If you want to expand each element of the matrix, use a cube per element.

E.^3

odp = 1 8 27 64

You can also find matrix inversion:

X = inv(E)

X = -2,0000 1,0000 1,5000 -0,5000

or its eigenvalues:

eig (E)

odp = -0,3723 5,3723

There is even a function to find the coefficients of the characteristic polynomial of a matrix. The`poli`function creates a vector containing the coefficients of the characteristic polynomial.

p = poly(E)

p = 1,0000 -5,0000 -2,0000

Recall that the eigenvalues of a matrix are equal to the roots of its characteristic polynomial:

roots (p)

odp = 5,3723 -0,3723

Printing in MATLAB is quite simple. Just follow the steps below:

**prochowiec**

- To print a graph or a
`m-best`on Macintosh, just click the picture or`m-best`, To choose**Print**below**Duration**I went, I hit**give**.

**ramen**

- To print a graph or a
`m-best`on a Windows PC, just select**Print**van**Duration**menu in the graph window or`m-best`and guessed it**give**.

**Unix**

- To print a drawing on a Unix workstation, type:
`print -P`. - To save the drawing and print it later, type:
`print plot.ps`. - A little later, you can print the drawing using the command
`lpr -P plot.ps`If you are using an HP workstation to print, use this command instead`lpr -d plot.ps`. - to print
`m-best`, just print it like you print any other file using the command`lpr-P`. If you are using an HP workstation to print, use this command instead*file name*.M`lpr -d plot.ps`.*file name*.M

## Using M files in MATLAB

There are slightly different things you need to know for each platform.

**prochowiec**

- There is a built-in editor for this
`blisters m`; to choose**New M Stand**van**Duration**Menu. You can also use any other editor you like (but be sure to save and load files in text format after starting MATLAB).

**ramen**

- Running MATLAB from Windows is very similar to running it from a Macintosh. But you should know that yours
`m-best`is saved in the clipboard. So you need to make sure it is saved as`filename.m`.

**Unix**

- The editor must be run separately from MATLAB. The best strategy is to create a folder for all files
`blisters m`, I`CD`to this folder before starting MATLAB and the editor. To start MATLAB from an Xterm window, just type:`matlab`.
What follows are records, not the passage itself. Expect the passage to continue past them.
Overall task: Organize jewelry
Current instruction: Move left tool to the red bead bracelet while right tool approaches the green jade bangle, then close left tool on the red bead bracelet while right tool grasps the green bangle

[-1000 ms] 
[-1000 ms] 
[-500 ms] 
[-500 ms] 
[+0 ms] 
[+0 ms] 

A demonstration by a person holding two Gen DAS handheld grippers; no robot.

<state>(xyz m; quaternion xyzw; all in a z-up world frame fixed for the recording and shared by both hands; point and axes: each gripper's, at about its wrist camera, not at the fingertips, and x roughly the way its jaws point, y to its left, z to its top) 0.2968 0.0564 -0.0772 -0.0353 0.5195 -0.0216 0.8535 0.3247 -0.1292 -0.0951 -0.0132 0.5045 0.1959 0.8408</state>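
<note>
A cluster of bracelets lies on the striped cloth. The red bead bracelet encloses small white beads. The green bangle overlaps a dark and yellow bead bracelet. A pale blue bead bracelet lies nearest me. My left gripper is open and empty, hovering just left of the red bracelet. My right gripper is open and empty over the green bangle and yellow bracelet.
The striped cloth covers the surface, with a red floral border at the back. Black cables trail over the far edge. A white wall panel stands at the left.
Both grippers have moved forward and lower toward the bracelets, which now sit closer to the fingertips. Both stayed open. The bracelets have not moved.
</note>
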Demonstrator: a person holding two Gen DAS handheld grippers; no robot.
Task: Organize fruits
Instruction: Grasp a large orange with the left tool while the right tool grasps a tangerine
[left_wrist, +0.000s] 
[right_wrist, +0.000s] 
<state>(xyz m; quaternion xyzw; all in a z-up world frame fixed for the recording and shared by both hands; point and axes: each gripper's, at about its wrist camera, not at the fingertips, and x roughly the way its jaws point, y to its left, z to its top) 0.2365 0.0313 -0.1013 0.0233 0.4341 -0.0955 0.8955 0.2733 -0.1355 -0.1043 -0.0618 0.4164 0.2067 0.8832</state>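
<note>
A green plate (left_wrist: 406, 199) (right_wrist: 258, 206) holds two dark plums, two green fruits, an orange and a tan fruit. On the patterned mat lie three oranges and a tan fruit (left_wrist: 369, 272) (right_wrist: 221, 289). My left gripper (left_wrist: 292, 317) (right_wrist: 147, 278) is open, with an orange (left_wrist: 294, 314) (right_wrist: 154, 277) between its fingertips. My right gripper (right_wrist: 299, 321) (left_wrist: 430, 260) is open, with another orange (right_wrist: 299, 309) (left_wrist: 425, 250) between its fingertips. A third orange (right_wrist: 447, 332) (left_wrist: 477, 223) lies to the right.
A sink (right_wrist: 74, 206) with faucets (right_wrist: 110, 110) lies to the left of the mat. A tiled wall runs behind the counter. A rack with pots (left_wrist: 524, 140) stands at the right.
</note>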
You can type commands directly into MATLAB or put all the commands you need in one`m-best`and just run the file. If you put everything`blisters m`in the same folder you run MATLAB from, MATLAB will always find them.

## Get help with MATLAB

MATLAB has pretty good online help, type:

`help command name`

for more information on each task. You need to know the name of the command you are looking for; a list of all the resources used in this manual can be found in**command list**; the link to this page is in the upper right corner of this page.

There are some notes at the end of this manual.

You can check the value of a specific variable at any time by entering its name.

B

B = 1 2 3 4 5 6 7 8 9 10 11 12

You can also put more than one statement on a line as long as you separate them with a semicolon or comma.

You may have also noticed that until you assign a specific operation or result to a variable, MATLAB stores it in a temporary variable called`answer`.